_Task item_
Each line in the records that mentions the word "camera" needs to be listed.

_Exercise data_
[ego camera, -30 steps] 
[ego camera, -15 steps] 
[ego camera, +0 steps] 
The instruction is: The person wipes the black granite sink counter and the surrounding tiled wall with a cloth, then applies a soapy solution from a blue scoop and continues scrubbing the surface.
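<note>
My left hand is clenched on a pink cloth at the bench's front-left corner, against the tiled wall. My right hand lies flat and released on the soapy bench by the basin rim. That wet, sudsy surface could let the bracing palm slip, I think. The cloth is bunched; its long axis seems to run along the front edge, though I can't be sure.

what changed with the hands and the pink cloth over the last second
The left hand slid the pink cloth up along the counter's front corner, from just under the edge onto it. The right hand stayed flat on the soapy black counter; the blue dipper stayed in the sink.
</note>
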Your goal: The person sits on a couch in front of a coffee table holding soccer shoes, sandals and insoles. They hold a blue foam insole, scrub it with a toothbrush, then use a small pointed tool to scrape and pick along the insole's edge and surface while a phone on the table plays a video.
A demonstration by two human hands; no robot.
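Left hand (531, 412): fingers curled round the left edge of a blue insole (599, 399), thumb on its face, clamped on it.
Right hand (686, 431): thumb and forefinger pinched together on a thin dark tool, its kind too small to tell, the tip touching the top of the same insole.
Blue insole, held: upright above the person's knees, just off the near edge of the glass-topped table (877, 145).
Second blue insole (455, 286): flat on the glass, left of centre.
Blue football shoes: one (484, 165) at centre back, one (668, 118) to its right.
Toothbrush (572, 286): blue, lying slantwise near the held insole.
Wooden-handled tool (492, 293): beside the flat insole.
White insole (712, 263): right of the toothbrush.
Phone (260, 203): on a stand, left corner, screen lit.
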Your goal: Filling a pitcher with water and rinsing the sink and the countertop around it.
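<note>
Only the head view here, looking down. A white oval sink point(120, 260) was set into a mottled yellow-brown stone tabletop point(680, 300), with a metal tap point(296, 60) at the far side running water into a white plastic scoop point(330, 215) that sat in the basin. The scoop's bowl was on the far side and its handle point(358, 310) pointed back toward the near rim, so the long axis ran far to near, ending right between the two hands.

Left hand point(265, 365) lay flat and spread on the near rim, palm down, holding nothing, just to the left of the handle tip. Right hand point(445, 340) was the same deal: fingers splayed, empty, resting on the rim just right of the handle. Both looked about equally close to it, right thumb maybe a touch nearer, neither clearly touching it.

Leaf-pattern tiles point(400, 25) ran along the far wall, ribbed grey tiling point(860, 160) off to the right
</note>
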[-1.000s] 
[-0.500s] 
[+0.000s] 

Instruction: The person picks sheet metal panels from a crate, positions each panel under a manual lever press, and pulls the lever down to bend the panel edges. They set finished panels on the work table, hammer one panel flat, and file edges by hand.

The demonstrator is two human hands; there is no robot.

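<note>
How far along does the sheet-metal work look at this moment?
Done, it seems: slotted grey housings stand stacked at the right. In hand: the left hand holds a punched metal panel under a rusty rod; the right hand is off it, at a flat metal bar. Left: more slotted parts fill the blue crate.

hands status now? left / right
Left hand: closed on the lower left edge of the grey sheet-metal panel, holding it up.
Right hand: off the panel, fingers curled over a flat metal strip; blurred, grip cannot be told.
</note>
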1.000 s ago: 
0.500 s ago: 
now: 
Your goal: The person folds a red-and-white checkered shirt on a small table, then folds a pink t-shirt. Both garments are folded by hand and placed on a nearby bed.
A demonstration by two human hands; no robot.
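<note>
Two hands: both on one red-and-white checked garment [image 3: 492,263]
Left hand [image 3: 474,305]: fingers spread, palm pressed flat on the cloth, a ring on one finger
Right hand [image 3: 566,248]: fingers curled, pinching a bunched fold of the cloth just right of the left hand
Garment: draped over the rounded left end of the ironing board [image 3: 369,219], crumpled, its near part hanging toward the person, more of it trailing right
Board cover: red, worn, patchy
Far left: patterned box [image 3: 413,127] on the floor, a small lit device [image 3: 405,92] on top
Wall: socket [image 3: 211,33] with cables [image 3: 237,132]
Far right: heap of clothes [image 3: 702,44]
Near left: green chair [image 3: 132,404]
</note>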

_Exercise output_
[ego camera, -30 steps] 
[ego camera, -15 steps] 
[ego camera, +0 steps] 

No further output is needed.